What is expected:
The entries below hold a line with "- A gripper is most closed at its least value" and a line with "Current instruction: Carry". Return those lines and all that lie between them, exactly and only.

Records excerpted from a collection
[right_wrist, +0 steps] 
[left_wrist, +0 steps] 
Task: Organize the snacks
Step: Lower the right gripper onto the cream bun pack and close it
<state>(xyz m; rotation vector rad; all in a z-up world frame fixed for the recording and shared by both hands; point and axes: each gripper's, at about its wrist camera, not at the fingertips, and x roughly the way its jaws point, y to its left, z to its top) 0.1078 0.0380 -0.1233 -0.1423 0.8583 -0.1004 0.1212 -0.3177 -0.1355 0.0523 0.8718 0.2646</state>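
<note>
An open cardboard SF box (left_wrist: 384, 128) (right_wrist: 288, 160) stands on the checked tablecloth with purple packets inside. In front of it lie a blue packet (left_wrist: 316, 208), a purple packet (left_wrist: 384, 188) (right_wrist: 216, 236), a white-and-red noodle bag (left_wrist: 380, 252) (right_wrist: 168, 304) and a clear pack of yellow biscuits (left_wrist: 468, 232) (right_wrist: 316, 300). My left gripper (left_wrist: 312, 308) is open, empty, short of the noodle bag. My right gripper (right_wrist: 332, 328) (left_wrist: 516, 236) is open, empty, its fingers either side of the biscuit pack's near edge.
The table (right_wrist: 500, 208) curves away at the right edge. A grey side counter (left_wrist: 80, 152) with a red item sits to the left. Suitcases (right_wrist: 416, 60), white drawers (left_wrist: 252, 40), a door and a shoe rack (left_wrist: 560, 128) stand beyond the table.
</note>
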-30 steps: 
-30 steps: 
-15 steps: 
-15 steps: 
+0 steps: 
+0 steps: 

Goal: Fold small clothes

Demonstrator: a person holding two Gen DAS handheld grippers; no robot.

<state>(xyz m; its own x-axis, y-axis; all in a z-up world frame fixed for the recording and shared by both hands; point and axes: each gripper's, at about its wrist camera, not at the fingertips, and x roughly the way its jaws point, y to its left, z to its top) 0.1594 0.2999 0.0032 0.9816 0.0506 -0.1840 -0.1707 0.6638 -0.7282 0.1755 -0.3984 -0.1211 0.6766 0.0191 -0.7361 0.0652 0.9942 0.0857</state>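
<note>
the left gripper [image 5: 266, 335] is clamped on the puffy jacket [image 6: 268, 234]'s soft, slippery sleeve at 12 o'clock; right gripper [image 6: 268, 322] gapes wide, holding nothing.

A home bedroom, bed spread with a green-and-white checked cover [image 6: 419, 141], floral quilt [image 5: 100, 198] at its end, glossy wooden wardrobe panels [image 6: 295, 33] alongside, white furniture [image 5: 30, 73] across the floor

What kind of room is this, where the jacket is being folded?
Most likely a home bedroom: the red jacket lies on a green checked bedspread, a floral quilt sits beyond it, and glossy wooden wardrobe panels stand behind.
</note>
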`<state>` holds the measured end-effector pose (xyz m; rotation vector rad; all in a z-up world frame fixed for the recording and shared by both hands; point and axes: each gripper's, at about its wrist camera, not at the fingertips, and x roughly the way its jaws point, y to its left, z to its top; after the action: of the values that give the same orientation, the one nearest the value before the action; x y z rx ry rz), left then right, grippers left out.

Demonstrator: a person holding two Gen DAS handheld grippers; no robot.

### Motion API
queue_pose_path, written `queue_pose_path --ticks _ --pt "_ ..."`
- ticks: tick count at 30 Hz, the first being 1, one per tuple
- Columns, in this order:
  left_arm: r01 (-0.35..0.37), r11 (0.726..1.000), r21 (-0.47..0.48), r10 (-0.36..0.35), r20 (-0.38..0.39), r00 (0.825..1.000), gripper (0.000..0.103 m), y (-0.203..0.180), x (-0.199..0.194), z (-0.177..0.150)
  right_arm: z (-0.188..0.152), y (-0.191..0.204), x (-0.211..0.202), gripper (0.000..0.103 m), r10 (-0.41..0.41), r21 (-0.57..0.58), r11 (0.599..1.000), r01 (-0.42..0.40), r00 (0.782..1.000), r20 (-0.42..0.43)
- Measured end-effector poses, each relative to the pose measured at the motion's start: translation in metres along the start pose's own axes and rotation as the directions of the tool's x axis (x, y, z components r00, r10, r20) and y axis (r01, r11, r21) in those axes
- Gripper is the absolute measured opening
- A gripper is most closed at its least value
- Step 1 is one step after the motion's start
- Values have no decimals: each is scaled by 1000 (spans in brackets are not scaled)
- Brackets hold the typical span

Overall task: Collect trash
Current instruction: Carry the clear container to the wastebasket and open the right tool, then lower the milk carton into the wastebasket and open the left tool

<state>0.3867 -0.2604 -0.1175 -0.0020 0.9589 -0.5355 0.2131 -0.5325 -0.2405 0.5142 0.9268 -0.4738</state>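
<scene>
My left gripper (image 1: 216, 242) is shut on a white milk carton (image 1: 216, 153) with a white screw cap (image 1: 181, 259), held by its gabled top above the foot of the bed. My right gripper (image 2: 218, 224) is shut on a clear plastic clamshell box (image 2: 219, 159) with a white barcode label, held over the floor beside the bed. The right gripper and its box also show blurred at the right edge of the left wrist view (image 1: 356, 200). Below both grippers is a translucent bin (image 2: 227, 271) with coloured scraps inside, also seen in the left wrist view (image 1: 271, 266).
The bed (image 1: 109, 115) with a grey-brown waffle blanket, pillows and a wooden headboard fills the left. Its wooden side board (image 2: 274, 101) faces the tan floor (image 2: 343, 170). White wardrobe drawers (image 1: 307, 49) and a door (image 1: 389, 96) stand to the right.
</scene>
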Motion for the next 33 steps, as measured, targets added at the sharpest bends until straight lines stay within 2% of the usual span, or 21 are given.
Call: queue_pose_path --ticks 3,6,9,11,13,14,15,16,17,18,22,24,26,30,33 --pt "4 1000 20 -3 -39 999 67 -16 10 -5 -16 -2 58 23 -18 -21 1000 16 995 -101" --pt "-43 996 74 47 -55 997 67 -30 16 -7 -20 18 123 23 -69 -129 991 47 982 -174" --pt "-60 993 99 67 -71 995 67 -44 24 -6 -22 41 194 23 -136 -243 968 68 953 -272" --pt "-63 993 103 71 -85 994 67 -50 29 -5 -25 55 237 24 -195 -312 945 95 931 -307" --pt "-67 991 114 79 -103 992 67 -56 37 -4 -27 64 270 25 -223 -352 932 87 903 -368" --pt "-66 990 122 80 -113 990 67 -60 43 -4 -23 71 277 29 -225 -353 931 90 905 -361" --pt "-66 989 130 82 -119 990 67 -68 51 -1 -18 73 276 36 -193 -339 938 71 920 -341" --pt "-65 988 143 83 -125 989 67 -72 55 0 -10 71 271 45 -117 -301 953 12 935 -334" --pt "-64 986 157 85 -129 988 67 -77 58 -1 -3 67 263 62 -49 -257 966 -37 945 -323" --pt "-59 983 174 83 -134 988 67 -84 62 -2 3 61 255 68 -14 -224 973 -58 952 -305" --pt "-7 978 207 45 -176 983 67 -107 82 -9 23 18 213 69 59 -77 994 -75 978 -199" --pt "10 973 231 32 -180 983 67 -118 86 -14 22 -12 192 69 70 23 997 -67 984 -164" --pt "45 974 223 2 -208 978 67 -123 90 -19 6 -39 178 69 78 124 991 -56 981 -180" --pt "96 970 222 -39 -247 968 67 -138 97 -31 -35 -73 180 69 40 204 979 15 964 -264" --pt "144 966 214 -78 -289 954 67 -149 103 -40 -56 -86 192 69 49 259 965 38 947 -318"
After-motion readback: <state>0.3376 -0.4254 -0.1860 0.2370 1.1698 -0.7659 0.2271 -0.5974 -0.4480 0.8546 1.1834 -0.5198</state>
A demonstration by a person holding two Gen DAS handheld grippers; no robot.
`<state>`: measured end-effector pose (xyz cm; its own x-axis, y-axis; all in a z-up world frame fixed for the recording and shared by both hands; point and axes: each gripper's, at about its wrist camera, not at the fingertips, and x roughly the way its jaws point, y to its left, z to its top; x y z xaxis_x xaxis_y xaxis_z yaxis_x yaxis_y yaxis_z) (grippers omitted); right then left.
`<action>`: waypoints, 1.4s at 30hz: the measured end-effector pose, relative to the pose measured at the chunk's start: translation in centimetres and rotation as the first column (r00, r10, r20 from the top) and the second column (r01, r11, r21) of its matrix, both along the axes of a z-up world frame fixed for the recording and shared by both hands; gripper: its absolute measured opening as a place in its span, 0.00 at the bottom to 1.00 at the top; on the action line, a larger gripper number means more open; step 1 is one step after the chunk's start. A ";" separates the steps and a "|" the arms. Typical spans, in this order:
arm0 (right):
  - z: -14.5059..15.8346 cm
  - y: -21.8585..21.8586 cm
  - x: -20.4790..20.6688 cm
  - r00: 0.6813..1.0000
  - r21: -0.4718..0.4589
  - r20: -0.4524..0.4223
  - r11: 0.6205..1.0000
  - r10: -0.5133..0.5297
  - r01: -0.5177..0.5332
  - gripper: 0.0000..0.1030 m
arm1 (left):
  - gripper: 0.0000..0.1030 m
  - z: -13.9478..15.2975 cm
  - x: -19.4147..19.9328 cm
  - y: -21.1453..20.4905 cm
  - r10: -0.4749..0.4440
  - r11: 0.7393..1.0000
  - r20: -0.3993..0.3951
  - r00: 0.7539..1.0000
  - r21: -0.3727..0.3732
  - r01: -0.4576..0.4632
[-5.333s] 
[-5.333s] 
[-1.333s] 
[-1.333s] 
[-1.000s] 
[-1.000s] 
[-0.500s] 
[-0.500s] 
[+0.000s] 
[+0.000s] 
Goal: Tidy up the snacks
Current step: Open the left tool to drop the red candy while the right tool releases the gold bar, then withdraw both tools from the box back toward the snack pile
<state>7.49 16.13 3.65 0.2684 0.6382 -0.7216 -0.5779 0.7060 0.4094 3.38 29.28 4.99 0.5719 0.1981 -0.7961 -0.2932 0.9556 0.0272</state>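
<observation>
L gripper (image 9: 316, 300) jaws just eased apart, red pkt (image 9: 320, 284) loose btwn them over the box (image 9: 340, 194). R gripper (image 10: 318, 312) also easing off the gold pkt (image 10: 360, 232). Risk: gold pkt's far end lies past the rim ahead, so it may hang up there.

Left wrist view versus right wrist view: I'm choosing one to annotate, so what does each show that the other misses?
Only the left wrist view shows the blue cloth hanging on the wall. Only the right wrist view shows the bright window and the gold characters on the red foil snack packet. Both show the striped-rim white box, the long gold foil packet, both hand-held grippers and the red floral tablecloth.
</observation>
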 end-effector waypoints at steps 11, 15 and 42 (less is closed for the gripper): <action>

Solution to this task:
- A gripper is most closed at its least value
- Step 1 is one step after the motion's start
- Values have no decimals: each is scaled by 1000 (spans in brackets are not scaled)
- Brackets hold the typical span

Overall task: Collect trash
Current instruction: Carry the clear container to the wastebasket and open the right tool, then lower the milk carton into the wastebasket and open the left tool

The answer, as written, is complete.